— Your goal —
Determine how many lines in the listing contain the string "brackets"; respond with the number alone.
★ ★ ★ ★ ★ ★ ★
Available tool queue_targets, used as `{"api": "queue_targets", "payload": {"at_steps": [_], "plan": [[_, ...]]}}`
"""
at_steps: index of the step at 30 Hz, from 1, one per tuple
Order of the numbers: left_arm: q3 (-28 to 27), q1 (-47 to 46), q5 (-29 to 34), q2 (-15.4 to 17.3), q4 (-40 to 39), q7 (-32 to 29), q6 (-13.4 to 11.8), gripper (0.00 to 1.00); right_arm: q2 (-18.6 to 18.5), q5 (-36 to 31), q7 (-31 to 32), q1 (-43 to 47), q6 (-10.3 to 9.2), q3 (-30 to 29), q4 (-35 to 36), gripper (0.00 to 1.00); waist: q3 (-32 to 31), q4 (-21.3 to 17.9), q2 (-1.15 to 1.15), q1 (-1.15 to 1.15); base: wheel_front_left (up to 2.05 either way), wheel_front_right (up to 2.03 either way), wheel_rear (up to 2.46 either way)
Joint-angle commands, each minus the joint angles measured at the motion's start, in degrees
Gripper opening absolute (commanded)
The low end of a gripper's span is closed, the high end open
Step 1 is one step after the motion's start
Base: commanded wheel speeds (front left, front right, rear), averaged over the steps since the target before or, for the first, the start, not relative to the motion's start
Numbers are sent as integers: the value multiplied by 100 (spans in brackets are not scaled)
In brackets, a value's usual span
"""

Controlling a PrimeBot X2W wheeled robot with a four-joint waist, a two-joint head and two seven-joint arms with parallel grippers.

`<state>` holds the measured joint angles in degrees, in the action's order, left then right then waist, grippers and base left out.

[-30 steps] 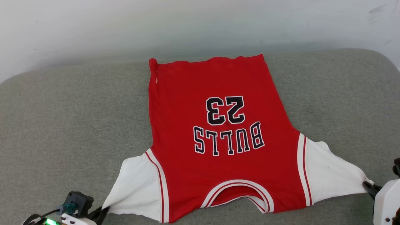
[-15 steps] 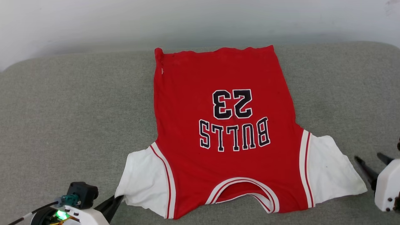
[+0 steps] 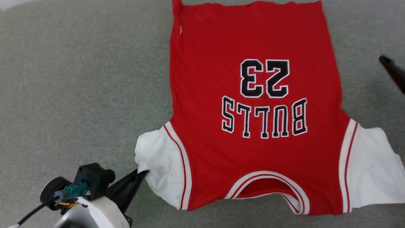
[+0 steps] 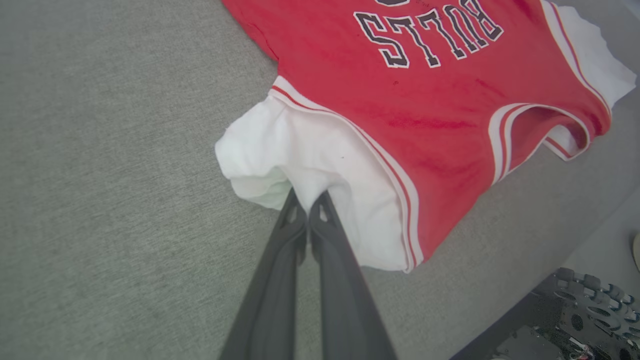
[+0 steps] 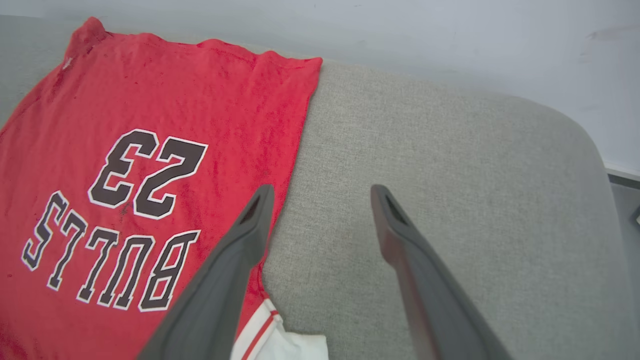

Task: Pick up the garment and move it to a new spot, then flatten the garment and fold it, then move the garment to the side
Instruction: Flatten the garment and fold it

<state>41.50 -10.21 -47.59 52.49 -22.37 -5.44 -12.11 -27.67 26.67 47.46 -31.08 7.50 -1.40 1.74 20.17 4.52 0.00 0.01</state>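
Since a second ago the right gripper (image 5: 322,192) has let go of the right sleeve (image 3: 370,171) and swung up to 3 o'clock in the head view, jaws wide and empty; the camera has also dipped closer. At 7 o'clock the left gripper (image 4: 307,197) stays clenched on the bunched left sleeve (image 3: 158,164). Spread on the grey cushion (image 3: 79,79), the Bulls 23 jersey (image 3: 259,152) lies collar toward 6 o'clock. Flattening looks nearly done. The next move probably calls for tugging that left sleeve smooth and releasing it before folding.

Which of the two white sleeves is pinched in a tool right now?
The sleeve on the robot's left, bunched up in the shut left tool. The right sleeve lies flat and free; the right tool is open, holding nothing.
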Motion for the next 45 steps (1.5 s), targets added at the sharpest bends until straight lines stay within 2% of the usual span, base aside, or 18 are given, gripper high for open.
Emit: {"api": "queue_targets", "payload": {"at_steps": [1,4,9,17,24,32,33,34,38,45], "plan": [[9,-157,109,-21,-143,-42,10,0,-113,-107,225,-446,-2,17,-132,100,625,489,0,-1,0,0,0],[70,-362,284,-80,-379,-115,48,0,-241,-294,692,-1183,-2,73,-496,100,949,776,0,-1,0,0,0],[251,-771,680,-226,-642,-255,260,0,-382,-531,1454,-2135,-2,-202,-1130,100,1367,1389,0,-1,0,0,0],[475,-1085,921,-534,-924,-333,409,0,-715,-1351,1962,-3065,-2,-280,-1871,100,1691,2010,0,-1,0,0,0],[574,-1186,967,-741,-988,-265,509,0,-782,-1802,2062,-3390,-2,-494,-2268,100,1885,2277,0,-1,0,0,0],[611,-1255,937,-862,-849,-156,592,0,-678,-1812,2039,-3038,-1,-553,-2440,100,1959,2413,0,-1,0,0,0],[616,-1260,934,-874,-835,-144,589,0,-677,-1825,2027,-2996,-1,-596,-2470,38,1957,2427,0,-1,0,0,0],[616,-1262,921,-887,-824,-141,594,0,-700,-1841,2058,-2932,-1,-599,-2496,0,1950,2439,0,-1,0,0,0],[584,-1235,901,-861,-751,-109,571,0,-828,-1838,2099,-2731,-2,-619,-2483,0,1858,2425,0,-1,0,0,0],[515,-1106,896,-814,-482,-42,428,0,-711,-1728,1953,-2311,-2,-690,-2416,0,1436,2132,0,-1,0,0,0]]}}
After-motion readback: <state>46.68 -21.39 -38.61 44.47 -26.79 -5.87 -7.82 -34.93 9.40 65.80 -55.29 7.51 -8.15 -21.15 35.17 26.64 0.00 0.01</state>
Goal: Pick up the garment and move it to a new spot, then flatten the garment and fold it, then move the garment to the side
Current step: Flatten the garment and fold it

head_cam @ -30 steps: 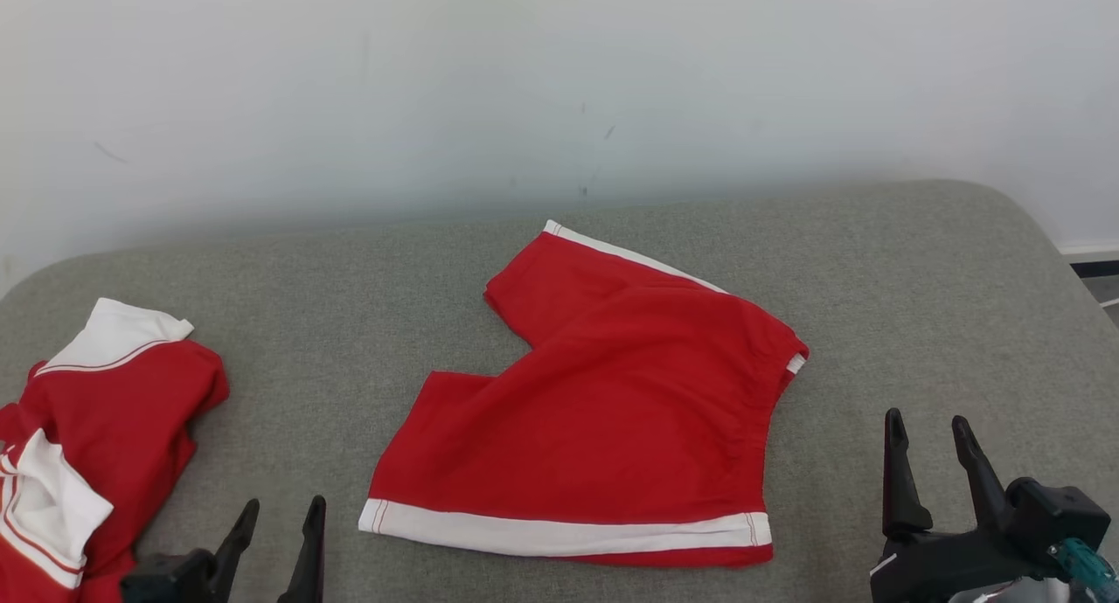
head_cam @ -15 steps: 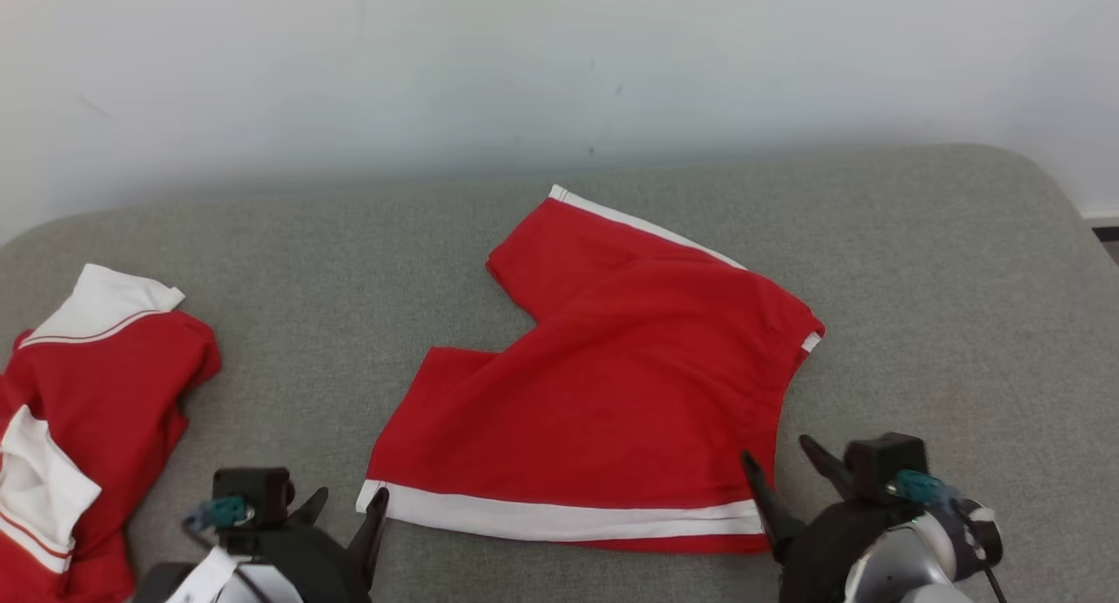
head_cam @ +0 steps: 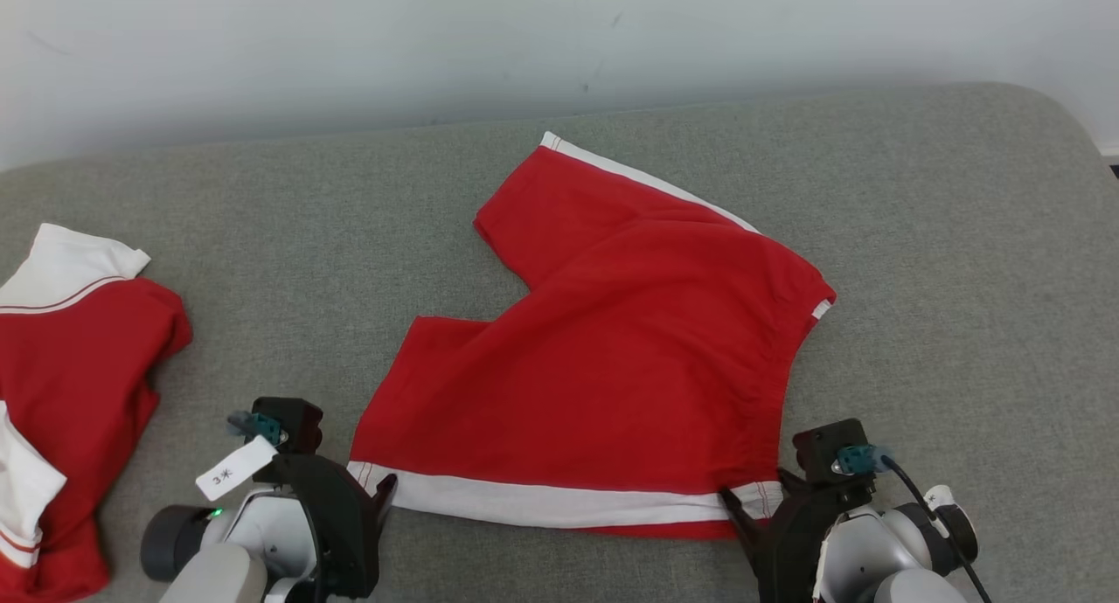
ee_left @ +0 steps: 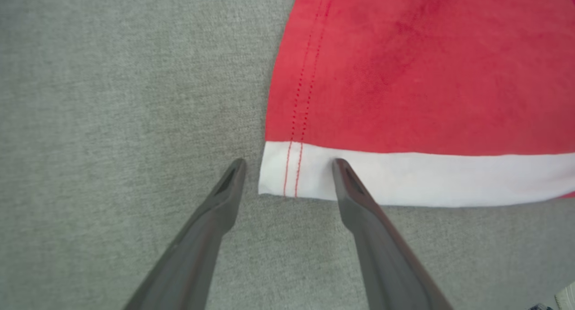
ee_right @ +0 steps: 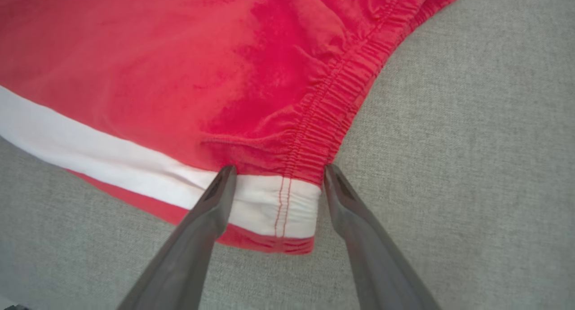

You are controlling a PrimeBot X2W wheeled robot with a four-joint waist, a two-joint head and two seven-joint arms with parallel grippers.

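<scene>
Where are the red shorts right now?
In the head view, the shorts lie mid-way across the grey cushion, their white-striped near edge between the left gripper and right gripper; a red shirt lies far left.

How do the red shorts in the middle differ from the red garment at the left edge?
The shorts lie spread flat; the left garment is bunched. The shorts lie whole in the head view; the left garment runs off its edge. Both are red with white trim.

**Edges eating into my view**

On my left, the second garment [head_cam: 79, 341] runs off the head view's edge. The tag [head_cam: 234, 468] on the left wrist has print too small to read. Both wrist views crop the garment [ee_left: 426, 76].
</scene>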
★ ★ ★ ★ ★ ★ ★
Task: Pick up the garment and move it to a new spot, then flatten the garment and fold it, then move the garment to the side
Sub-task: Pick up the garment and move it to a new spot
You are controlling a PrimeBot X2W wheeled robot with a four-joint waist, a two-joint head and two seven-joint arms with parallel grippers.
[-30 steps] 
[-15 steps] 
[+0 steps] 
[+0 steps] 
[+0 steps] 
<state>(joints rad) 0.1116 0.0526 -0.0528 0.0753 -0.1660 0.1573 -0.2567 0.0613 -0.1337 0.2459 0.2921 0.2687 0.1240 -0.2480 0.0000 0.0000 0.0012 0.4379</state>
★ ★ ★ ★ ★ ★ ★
— Exercise answer —
2